Helen nic nie powiedziała, ale byłem pewien, że ona na podobne poświęcenie się nie godzi.

- Co nam pozostaje? Mówię „nam”, bo wszyscy jedziemy teraz na jednym wozie. Walczyć ze sobą to tak jakby karać samego siebie. Luizo, Helen, Mark?

Helen westchnęła:

- Nie wiem, nie przypuszczałam, że tak się wszystko obróci. Chyba musimy uciekać, Ilmar. Gdziekolwiek. Do Kolonii, Afryki, do Chin. Im dalej uciekniemy, tym dłużej pożyjemy.

- Nie wolno nam uciekać! - sprzeciwiła się radośnie przeorysza. - Nie na darmo chroniono księgę na ziemiach Mocarstwa! Tu jest jej miejsce! Los nas ze sobą połączył, żebyśmy razem strzegli świętej księgi... Czekając, aż ludzkie serca złagodnieją, aż ludzie staną się godni Prawdziwego Słowa. Wtedy... wtedy podarujemy je Kościołowi, Domowi, ludziom. Każdy biedny chrześcijanin posiądzie Słowo Boże! Wszystko na świecie stanie się wspólne! Gdy tylko ktoś czegoś zapragnie, sięgnie do Chłodu i weźmie, ile będzie chciał! I nastanie ów Żelazny Wiek, zapanuje na świecie Królestwo Boże... Poganie uwierzą, grzesznicy przestaną grzeszyć...

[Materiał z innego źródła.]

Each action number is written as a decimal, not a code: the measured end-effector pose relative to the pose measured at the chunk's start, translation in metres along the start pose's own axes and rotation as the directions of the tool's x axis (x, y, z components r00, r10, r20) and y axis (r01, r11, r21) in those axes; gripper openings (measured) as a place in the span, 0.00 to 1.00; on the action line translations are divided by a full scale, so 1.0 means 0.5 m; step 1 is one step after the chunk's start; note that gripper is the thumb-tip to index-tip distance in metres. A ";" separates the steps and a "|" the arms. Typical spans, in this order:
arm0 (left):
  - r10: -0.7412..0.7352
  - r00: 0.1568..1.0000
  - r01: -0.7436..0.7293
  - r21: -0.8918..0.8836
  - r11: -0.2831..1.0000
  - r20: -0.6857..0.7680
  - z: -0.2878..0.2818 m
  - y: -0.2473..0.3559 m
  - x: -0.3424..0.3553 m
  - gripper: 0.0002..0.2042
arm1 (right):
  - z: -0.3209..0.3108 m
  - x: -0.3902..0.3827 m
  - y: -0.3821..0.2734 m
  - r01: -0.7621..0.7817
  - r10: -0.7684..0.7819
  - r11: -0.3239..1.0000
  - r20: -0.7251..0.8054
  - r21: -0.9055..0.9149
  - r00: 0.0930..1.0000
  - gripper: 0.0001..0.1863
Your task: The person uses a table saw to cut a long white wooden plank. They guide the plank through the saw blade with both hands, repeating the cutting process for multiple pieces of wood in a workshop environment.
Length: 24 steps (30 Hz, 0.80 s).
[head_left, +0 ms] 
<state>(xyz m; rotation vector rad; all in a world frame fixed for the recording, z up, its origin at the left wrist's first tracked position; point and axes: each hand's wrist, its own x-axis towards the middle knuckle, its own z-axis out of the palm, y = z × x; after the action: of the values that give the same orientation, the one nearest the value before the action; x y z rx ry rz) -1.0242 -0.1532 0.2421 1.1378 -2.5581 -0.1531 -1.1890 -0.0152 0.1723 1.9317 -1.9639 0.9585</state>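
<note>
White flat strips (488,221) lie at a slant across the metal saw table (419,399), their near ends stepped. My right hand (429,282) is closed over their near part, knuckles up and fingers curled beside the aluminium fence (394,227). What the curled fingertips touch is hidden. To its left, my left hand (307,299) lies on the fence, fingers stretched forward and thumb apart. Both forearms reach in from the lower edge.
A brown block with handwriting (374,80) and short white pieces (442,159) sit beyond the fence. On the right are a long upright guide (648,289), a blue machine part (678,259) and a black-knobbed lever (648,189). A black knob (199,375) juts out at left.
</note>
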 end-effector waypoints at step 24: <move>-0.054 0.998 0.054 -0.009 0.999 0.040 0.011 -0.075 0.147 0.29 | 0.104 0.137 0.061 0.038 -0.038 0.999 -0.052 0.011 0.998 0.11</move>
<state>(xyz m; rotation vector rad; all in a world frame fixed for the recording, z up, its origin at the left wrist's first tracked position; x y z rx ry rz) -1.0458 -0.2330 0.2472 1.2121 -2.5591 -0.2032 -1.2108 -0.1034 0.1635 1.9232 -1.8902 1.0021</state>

- Następnym punktem programu powinien być Sąd Ostateczny - mruknęła Helen. Na szczęście, pochłonięta swoją przemową przeorysza nie usłyszała. To dobrze, bo musiałbym pewnie rozdzielać dwie bijące się kobiety - a przy tym zawsze obrywają postronni.

- Wychodzi na to święta siostro - powiedziałem, próbując zebrać myśli, że proponujecie ukryć się gdzieś w Mocarstwie i żyć po cichu.

- Tak!

Z deszczu pod rynnę. Był to jakiś pomysł, w końcu nie wiadomo, gdzie nas wcześniej złapią. Ale wcześniej czy później złapią. Wtedy rozprawią się bez litości.

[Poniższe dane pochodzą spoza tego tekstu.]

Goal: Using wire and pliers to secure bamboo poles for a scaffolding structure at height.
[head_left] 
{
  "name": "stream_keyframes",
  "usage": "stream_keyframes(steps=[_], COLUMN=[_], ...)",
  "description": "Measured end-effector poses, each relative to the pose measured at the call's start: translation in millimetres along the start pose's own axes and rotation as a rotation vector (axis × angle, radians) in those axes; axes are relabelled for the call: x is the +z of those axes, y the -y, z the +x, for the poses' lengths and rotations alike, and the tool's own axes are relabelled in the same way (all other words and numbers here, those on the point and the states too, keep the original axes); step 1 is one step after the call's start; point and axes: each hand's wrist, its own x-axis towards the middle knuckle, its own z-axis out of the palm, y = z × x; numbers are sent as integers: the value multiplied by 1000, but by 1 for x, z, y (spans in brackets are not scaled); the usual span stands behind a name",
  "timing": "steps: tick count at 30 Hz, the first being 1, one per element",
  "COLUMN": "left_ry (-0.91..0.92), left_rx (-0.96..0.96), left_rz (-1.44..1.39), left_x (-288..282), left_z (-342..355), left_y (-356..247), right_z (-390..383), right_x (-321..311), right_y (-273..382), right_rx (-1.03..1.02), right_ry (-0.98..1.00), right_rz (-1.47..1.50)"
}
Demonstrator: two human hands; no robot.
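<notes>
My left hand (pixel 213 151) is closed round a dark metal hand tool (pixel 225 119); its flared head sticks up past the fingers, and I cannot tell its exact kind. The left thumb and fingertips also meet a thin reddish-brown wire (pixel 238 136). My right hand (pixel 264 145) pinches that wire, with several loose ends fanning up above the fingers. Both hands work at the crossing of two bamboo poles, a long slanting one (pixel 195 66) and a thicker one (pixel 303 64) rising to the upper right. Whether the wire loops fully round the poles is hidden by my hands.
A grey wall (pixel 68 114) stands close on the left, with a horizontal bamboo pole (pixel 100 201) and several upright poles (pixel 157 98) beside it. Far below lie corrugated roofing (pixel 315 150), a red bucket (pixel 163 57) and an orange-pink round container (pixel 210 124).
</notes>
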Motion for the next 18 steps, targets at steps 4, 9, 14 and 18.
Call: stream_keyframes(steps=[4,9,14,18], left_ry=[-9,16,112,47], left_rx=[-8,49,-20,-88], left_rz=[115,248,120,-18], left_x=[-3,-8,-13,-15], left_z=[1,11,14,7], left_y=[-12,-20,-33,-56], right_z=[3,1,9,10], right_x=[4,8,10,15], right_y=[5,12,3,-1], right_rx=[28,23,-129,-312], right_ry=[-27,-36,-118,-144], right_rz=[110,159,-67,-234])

- Ale czy dożyjemy, święta siostro, tego powszechnego oświecenia i pokoju? Tyle wieków ludzie żyją na ziemi ze Słowem Bożym, a zło nadal się pleni.

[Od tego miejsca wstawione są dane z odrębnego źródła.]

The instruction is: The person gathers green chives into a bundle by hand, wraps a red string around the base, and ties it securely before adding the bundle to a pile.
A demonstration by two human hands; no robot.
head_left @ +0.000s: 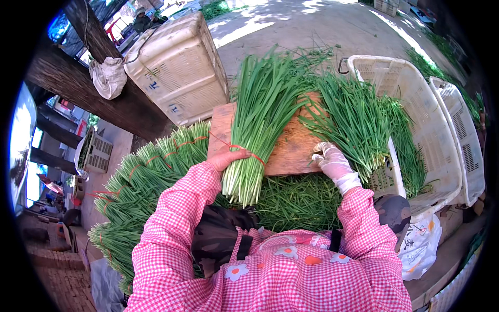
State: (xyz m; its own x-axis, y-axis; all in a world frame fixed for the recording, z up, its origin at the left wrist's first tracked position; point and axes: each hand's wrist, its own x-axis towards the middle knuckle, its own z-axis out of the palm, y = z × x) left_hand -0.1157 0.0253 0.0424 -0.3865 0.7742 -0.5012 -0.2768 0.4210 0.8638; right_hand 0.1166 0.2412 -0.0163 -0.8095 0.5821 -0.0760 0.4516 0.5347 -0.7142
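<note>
Hands (228,156) on bundled chives (254,130)

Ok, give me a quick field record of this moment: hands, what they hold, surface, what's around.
left hand: bare, grips the green chive bundle tied with a red band
right hand: white glove, rests on the wooden board
loose green chives: on the board's right side, beside the glove
tied chive bundles: piled to the left
white plastic crates: to the right

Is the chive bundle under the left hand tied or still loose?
Tied: a red band wraps the chive bundle near its pale stem ends, beside the left hand. It lies flat on the wooden board.
</note>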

- Jeśli nie my, dzieci nasze dożyją.

Jeszcze lepiej. Będziemy żyć w malutkiej wspólnocie i rozpoczniemy spokojne życie w rodzinnym kręgu. Helen pewnie zostanie moją żoną, a dla siebie siostra Luiza podchowa Markusa...

- Markus?

Zauważyłem, że spojrzenie księcia szybko obiegło Helen i Luizę i dopiero potem zatrzymało się na mnie.

- Musimy się ukrywać - postanowił w końcu Markus. - A gdzie... wy wiecie lepiej.

- Ilmar - Luiza zwróciła się do mnie ze zdumiewającą serdecznością. - Nie na próżno Siostra zetknęła cię z Markusem! Między świętymi zawsze byli grzesznicy, którzy okazali skruchę, przypominając ludziom, że nigdy nie jest za późno na wybaczenie! A twoje doświadczenie w sprawach... tajemnych, pomoże nam ukryć się przed Strażą...

Aha, więc do tego doszliśmy. Potrzebujemy mojego doświadczenia! Za kogo ona mnie ma? Przecież jestem zwykłym złodziejem, a nie karbonariuszem, nie przestępcą państwowym. Ukrywanie się przed senną Strażą to jedno, a przed całym Mocarstwem, włączając Kościół to zupełnie co innego!

- Przede wszystkim musimy wydostać się z wyspy - postanowiłem. - Helen, kto wie o twoim zadaniu?

- Nikt prócz kilku osób w Wersalu - powiedziała twardo. - Do mojej misji nie przywiązywano zbyt wielkiej wagi, nikt nie wierzył, że to właśnie ja cię znajdę, a jeszcze mniej w to, że wiesz coś pożytecznego. Ale mogli posłać wielu takich samotników jak ja. Po tej nitce, która ciągnęła się od biskupa Ulbrichta i po innych.

- Mogą tu szukać Markusa?

Helen tylko pokręciła głowa.

- Nie wiem. Szukają go wszędzie... A jakie miejsca postanowią przeszukać szczególnie starannie? Nie mam pojęcia. Mogą wziąć się za Capri. Markus, gdzie jeszcze bywałeś?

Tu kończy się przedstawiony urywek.